• **Exercise brief**: Output exactly the lines below, starting with the line that has "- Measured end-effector" and going on through the line that has "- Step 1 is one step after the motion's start", both included, and no other lines.

• **Material for this exercise**:
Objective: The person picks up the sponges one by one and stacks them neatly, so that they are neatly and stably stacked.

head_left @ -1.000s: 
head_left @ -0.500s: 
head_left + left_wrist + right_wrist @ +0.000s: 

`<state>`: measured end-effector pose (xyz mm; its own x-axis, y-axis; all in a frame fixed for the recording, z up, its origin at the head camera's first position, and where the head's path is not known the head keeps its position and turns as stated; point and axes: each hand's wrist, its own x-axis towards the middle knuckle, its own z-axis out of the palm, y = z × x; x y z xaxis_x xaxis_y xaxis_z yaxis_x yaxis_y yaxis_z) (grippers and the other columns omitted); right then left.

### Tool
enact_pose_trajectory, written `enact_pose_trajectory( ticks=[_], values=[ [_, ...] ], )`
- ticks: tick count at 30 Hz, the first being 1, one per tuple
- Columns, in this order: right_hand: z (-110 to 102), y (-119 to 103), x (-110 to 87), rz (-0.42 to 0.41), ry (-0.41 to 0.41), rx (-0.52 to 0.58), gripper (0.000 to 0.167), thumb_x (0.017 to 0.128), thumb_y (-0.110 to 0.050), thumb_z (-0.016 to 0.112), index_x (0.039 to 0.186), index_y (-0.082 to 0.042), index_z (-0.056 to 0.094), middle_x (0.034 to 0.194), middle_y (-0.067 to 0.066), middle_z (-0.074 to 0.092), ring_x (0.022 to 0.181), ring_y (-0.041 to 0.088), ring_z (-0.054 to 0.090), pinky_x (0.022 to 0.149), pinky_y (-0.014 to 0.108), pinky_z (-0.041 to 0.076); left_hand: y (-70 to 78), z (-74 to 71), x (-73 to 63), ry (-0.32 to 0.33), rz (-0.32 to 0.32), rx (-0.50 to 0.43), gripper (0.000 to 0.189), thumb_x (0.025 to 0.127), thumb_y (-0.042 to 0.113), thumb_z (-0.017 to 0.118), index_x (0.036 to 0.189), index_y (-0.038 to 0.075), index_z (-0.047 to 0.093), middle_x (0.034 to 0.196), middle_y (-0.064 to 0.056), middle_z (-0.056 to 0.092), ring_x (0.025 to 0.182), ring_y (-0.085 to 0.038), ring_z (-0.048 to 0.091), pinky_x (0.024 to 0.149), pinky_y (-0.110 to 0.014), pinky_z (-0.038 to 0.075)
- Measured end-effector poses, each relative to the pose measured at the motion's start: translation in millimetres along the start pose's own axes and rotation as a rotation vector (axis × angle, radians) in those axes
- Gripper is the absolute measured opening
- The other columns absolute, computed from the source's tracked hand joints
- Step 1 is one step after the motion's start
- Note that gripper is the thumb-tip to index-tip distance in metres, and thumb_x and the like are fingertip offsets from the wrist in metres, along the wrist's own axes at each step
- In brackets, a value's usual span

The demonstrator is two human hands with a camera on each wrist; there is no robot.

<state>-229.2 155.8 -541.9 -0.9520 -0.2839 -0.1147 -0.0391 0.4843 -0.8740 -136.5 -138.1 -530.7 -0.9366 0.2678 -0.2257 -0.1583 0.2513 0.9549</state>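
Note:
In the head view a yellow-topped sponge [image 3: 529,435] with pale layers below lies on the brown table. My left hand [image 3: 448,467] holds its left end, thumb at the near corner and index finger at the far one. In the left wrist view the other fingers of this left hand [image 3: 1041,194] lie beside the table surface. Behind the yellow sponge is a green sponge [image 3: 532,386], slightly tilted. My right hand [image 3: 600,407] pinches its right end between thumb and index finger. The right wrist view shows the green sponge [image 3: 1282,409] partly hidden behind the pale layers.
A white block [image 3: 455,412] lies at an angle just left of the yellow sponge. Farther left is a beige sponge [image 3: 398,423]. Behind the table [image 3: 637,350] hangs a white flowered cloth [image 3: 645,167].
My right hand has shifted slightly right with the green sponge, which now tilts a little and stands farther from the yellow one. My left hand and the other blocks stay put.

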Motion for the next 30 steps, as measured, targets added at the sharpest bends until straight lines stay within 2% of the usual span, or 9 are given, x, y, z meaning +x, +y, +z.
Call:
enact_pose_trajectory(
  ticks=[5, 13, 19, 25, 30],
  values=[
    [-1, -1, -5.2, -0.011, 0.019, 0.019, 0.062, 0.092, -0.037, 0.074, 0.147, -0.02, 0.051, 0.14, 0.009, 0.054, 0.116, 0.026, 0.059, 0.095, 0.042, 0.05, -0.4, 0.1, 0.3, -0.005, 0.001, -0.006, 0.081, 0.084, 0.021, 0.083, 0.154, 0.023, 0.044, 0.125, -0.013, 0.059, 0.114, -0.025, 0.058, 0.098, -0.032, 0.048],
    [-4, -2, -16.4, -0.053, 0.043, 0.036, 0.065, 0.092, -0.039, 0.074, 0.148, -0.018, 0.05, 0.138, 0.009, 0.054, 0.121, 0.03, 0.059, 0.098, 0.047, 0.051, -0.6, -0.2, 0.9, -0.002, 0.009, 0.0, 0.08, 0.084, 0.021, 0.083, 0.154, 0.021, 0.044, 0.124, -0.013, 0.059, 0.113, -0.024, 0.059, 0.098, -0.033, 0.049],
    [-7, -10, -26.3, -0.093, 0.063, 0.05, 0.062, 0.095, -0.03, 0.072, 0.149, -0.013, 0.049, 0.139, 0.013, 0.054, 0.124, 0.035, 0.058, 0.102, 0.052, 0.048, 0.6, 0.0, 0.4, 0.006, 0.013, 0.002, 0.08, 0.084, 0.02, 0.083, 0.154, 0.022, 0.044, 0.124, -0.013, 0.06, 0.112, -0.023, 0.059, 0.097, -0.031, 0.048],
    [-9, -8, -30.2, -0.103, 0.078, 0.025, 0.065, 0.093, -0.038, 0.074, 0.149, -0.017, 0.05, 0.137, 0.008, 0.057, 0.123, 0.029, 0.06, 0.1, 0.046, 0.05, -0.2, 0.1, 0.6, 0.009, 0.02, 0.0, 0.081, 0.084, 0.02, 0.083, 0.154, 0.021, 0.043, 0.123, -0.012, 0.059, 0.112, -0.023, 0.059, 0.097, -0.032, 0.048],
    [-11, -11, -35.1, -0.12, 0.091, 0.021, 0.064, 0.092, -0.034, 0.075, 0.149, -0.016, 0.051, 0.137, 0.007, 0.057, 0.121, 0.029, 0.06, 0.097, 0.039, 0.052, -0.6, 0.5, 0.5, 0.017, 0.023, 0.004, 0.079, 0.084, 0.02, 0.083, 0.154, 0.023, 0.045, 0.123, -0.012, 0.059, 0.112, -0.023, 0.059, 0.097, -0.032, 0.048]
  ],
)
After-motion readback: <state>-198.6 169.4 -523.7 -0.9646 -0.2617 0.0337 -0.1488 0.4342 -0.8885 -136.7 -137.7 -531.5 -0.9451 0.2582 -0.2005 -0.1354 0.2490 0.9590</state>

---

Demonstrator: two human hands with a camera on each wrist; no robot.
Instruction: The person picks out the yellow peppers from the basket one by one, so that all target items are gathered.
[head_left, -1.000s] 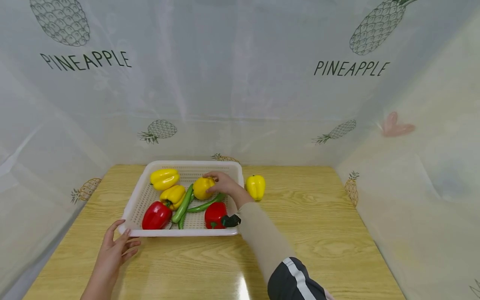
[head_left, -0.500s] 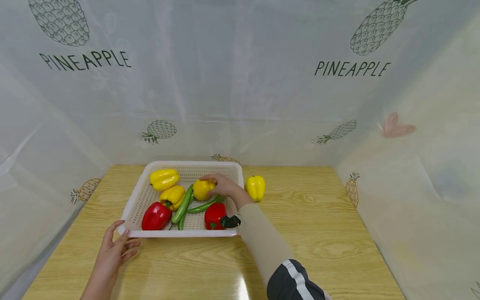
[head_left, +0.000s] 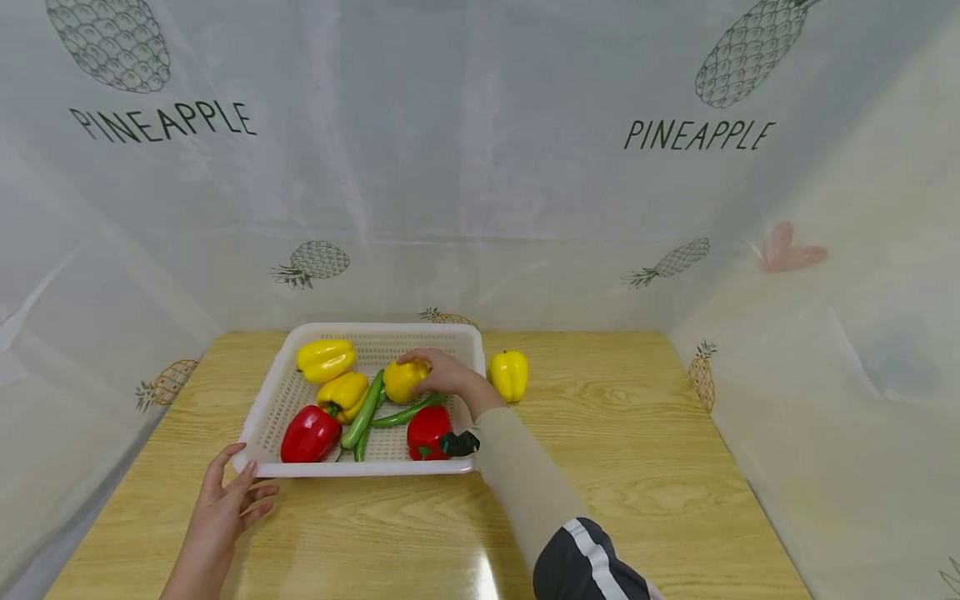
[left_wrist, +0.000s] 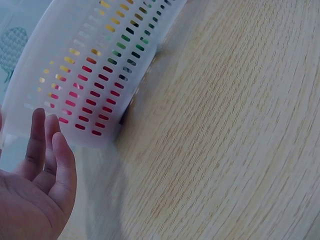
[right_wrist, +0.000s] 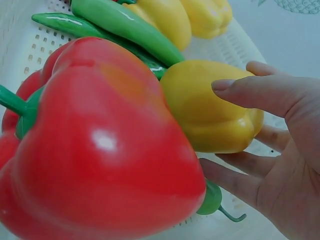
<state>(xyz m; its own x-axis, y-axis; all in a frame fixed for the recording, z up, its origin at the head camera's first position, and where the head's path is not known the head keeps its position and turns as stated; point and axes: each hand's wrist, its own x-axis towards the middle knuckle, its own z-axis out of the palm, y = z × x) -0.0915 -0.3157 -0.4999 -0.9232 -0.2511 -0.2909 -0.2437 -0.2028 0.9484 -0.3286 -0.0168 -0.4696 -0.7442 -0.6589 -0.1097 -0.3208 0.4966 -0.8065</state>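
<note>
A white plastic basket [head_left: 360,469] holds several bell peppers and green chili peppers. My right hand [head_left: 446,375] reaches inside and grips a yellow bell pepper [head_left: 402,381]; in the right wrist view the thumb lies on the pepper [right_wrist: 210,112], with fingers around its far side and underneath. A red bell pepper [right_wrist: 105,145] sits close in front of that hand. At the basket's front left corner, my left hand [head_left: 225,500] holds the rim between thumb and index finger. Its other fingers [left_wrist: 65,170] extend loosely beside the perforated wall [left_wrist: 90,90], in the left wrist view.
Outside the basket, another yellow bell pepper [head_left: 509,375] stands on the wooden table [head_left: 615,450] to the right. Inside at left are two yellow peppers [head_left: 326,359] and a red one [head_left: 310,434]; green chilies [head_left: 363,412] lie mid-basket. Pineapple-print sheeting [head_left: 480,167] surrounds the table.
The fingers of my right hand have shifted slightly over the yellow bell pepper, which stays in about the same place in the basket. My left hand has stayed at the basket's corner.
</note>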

• **Final answer**:
- Measured end-effector poses, each relative to the pose measured at the motion's start: translation in millimetres along the start pose's own axes and rotation as a rotation vector (axis × angle, radians) in those axes
- Gripper is the absolute measured opening
- The other columns absolute, computed from the source's tracked hand joints
- Step 1 is one step after the motion's start

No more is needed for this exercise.